Hoje a Casa Baunilha traz uma amostrinha do que era o apartamento da Carrie, a protagonista, situado em Nova York, em uma daquelas ruas charmosas, arborizadas, e que passou por transformações no primeiro filme da série.

Aquele típico apartamento alugado, antiguinho, que quem já teve um sabe que se torna um ente querido nas nossas vidas. À esquerda do aparador, uma das duas entradas para o banheiro.

A cozinha que ela nunca usava. Tanto era que o forno servia como armário.

O famoso closet abrigava sua paixão pelas grandes marcas, além de corredor fashion para a segunda porta do banheiro.

Nele, a mesinha de dois andares, de ferro e vidro, deixava tudo à mostra, sem grandes armários e gavetas.

Ao redor da cama, tudo a mão. Livros, revistas, e o telefone de modelo antigo sobre uma cadeira que fazia as vezes de criado mudo. O tom das paredes é lindo.

Na sala, móveis com pé palito, uma referência à década de 50, rústicos, tons cinza, creme e terrosos, e madeira, muita madeira. À direita ficava a mesinha, abaixo da janela, onde escrevia sua coluna chamada Sex and The City, baseada nas suas experiências e nas de suas inseparáveis amigas.

Após algumas mudanças na vida de Carrie, ela compra o apartamento, antes alugado. E no primeiro filme da série, depois de uma grande decepção, segue com uma nova vida e uma nova decoração (sim, não basta só pintar o cabelo né?). E o apartamento não perdeu o charme.

Limpeza ao redor da cama, mais espaço livre. A combinação de azul e marrom é contemporânea e deixa o ambiente calmo e classudo ao mesmo tempo.

O closet ficou mais aconchegante com as luminárias e o tapete floreado, alegre e feminino.

A penteadeira reforça o feminino no ambiente e o amplia por ser feita de espelhos, sem contar que o efeito é lindo!

Parte da integração quarto e sala. Mesinha de centro também de espelhos, mistura de estampas entre sofá e tapete. Nessa luz mais clara podemos ver os detalhes em branco, como acabamentos, cortinas e poltrona. Colcha, almofadas e tapete em tons de vinho.

A sala ganhou uma televisão tela grande e fina, fixada na parede. Embaixo, um banco largo e estofado, e mais dois sofazinhos pequenos ainda estilo pé palito, virados para a mesa de centro, e não para a TV, o que indica que prioriza os encontros, as conversas. E na verdade ela nunca assistiu à TV mesmo, havia sempre um mundo lá fora!
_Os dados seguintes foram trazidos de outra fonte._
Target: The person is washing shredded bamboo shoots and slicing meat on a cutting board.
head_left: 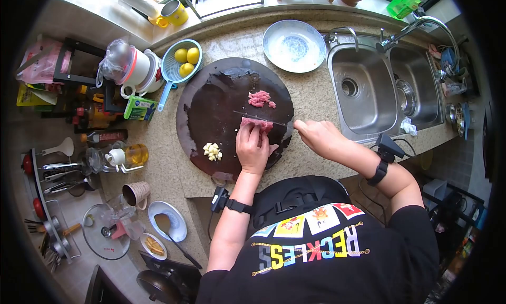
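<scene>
On a round dark chopping board (203, 85), my left hand (252, 147) presses down on a piece of raw meat (263, 126), its fingers bent over it. My right hand (316, 135) is closed round the handle of a knife (261, 118), whose thin blade lies along the far edge of the meat. Beyond the blade sits a small heap of cut meat (260, 98). Peeled garlic cloves (212, 152) lie in a pile at the near left of the board.
A white and blue plate (294, 46) stands behind the board, beside the double sink (363, 88). At the back left is a blue colander (169, 67) with yellow fruits. A mug (136, 194) and a plate with a spatula (167, 219) are at the near left.
</scene>
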`<state>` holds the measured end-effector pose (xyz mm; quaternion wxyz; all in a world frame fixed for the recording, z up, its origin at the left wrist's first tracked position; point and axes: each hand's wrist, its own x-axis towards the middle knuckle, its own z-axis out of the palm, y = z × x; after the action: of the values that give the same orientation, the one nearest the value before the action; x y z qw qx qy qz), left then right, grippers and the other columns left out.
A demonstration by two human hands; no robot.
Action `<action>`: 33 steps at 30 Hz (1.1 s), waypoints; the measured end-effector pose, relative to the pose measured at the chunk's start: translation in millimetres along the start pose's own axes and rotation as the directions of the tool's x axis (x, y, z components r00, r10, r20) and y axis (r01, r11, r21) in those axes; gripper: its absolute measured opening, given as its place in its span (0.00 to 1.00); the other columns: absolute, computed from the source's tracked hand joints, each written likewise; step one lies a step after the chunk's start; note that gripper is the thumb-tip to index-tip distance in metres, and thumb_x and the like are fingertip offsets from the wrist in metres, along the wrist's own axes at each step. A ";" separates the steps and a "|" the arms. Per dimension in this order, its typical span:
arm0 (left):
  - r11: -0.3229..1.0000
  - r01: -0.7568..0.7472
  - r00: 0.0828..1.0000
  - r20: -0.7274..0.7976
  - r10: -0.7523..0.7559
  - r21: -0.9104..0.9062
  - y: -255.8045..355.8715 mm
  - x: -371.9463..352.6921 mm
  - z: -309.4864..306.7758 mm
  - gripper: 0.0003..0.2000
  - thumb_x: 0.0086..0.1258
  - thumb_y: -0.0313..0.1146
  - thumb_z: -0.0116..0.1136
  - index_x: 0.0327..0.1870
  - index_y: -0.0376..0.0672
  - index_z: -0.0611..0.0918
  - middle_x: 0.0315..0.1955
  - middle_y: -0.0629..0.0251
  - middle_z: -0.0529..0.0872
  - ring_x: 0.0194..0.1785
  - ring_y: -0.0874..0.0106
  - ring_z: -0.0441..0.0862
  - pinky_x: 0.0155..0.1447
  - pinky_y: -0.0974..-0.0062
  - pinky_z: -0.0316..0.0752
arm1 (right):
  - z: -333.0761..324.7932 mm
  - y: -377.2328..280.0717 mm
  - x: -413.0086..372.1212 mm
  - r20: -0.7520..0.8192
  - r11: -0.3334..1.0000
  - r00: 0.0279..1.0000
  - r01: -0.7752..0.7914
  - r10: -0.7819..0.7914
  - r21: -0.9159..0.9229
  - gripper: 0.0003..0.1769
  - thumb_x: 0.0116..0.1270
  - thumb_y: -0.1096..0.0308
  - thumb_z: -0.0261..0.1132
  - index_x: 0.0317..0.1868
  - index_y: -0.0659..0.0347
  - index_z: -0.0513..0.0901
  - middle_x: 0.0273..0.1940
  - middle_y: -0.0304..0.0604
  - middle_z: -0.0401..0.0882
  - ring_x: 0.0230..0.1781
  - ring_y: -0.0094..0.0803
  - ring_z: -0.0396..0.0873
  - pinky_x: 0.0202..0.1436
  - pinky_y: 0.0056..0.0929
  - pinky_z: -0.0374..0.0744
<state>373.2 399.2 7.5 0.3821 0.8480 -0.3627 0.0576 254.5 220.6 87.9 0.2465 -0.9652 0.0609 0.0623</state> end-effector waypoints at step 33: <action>0.995 -0.033 0.998 0.063 0.027 0.099 0.0 8.0 1.9 0.12 0.51 0.26 0.62 0.39 0.40 0.83 0.43 0.56 0.81 0.50 0.52 0.77 0.55 0.59 0.73 | 10.2 -1.6 36.1 0.175 0.985 0.979 0.078 -0.105 0.156 0.11 0.62 0.76 0.54 0.45 0.63 0.66 0.26 0.53 0.79 0.30 0.54 0.81 0.30 0.48 0.77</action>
<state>378.7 393.3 9.2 0.3270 0.8619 -0.3836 0.0555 289.4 223.8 74.4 0.3249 -0.9362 -0.0022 0.1343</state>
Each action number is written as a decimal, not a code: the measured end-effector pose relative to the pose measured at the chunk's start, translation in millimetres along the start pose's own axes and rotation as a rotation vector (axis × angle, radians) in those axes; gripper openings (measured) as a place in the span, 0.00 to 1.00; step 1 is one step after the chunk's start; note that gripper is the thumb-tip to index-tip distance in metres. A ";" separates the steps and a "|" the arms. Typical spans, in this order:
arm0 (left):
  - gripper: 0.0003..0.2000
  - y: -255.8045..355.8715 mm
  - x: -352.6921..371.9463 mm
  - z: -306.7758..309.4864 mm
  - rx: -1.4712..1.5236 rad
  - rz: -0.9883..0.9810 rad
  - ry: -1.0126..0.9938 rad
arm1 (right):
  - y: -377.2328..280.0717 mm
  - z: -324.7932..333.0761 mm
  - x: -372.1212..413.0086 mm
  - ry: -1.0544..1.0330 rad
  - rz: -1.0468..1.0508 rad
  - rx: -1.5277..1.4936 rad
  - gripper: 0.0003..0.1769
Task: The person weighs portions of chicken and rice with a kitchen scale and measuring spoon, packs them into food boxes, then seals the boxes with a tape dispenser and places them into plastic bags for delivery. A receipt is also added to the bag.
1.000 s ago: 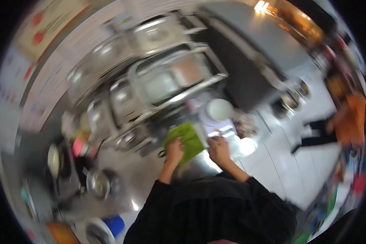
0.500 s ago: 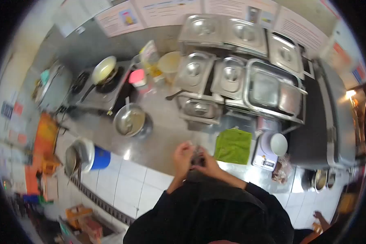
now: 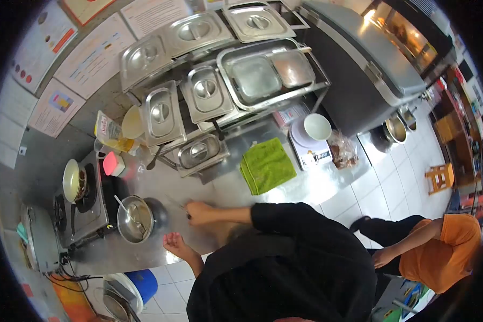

Como quem casa quer casa, Carrie casou e então podemos espiar mais um ambiente, o apartamento novo em que mora com o Mr. Big, e que aparece no segundo filme da série. Só para constar, ela não se desfez do apartamento de solteira (e quem faria isso?!).

Olhando, a primeira informação que vem é: cores. Constraste muito bem sucedido do amarelo ouro, o azul royal e os detalhes em rosa no tapete. As poltronas cinzas e as almofadas lisas contrabalançam as cores. A mesa é superinteressante, acomoda objetos, plantas e livros. Linda e útil.

O canto das refeições também abriga objetos pessoais em estantes laterais. Isso, além de decorar, torna a sala de jantar mais aconchegante, pois não deixa essa parte da casa vazia, somente com a mesa.

{ Já imaginei a gente fazendo fácil fácil essa luminária. A base pode ser comprada pronta, de uma cor neutra e clara, branca ou bege. Os discos de madeira (ou semelhante) podem ser comprados em lojas de artesanato. Ou você pode substituir por outra peça, botões de vários tamanhos e cores, flores artificiais, filtros de café, em papel, abertos e tingidos com corantes tom sobre tom (nossa, agora a inspiracão foi longe!). É só colar e pronto! }

Não poderia faltar ele, o closet. Nele cada um tem seu espaço, o dela delicado, com luz especial nos sapatos, o dele sóbrio e rústico.

No quarto, simetria. Cada um com seu criado mudo, seu abajur e sua janela. E nelas, uma ideia em que vale a pena investir: duas cortinas, uma de tecido leve em tom de verde, e outra mais encorpada, na cor beringela. O efeito é lindo e prático: de dia é só afastar o tecido mais pesado, e ainda se tem a proteção do tecido leve. Somado a isso o marrom da cama. Lindo.

Com tanta inspiração bacana essa história só pode ter um final feliz.

Eu dedico esse post a minha amiga Sophia-Marie Catalogne.